Em passagem

Celebrámos há poucos dias a festa da Páscoa. A palavra “páscoa” vem do hebraico “pesah”, que significa “passagem”. Ainda hoje, ao começo da ceia pascal que cada família judaica invariavelmente celebra onde quer que esteja, a tradição manda que o mais novo à mesa se levante, e pergunte ao mais velho “que estamos aqui reunidos a celebrar?”. E este, também solenemente de pé, explica que “Páscoa” é a memória da passagem do povo hebraico através do Mar Vermelho, fugindo do Egipto, terra da escravidão e do medo, para Israel, a terra da liberdade e da promessa de vida.

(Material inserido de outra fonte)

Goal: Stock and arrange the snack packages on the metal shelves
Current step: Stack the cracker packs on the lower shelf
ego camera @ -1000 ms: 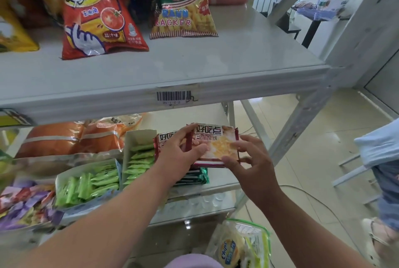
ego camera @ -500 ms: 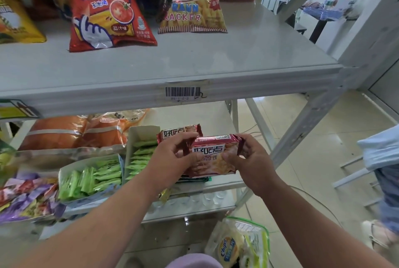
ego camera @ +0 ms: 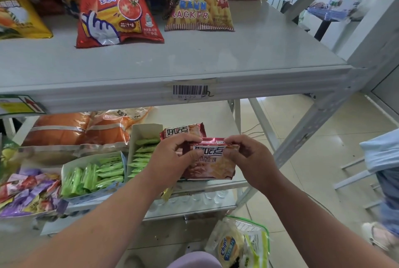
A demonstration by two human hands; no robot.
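The red biscuit pack [ego camera: 210,161] stands at the front of the lower shelf [ego camera: 216,114], its long side running left to right, just in front of a matching pack [ego camera: 183,130]. The left hand [ego camera: 170,159] pinches its left top corner and the right hand [ego camera: 248,155] its right, equally close. A box of green sachets [ego camera: 142,151] sits just to its left.

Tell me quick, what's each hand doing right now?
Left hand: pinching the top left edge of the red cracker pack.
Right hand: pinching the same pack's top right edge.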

Tem por isso graça que os vários textos desta Newsletter sobre eventos na casa voltem a acertar com o tempo que vivemos, e falem de passagem e de mudança. Foi o workshop “Vidas Ubuntu”, no início do mês, que levou a que pessoas pouco habituadas a partilhar, conseguissem contar a história e fazer um vídeo das suas vidas. Foi a vinda de um par de animadores da Casa da Música ao Centro que transformou um conjunto de pessoas pouco habituados à música, num coro de vozes e ritmos acertados. Foi finalmente a Festa da Páscoa da semana passada, e os seus vários momentos, a gerar um sentimento de comunhão tão simples e “normal” entre todos, que facilmente nos podemos esquecer que éramos mais de 100 pessoas, entre utentes, voluntários, amigos e equipa, de 22 países diferentes!

Esta acaba por ser mais uma das marcas deste Centro, ser “casa que permite a passagem”. Nele temos tido o privilégio de assistir a pessoas que “passam” do desânimo e do isolamento desconfiado, à esperança e à abertura aos outros. Ou a quem, vindo de uma falta de recursos quase absoluta, “passa” para a segurança de um emprego minimamente estável. E não há passagem que não fique completa se, uma vez do lado da liberdade, a pessoa não se torna ela mesma “ajudadora” de outros a fazer as suas passagens. Como dizia uma vez uma voluntária ao utente que ajudou, “a melhor forma de me agradeceres é agora ajudares alguém quando tenhas oportunidade”. Vidas e corações agradecidos e disponíveis, esse é de facto o grande fruto da Páscoa. Que continue a ser, nestas semanas e pela vida fora, um bom “tempo de passagem” para todos!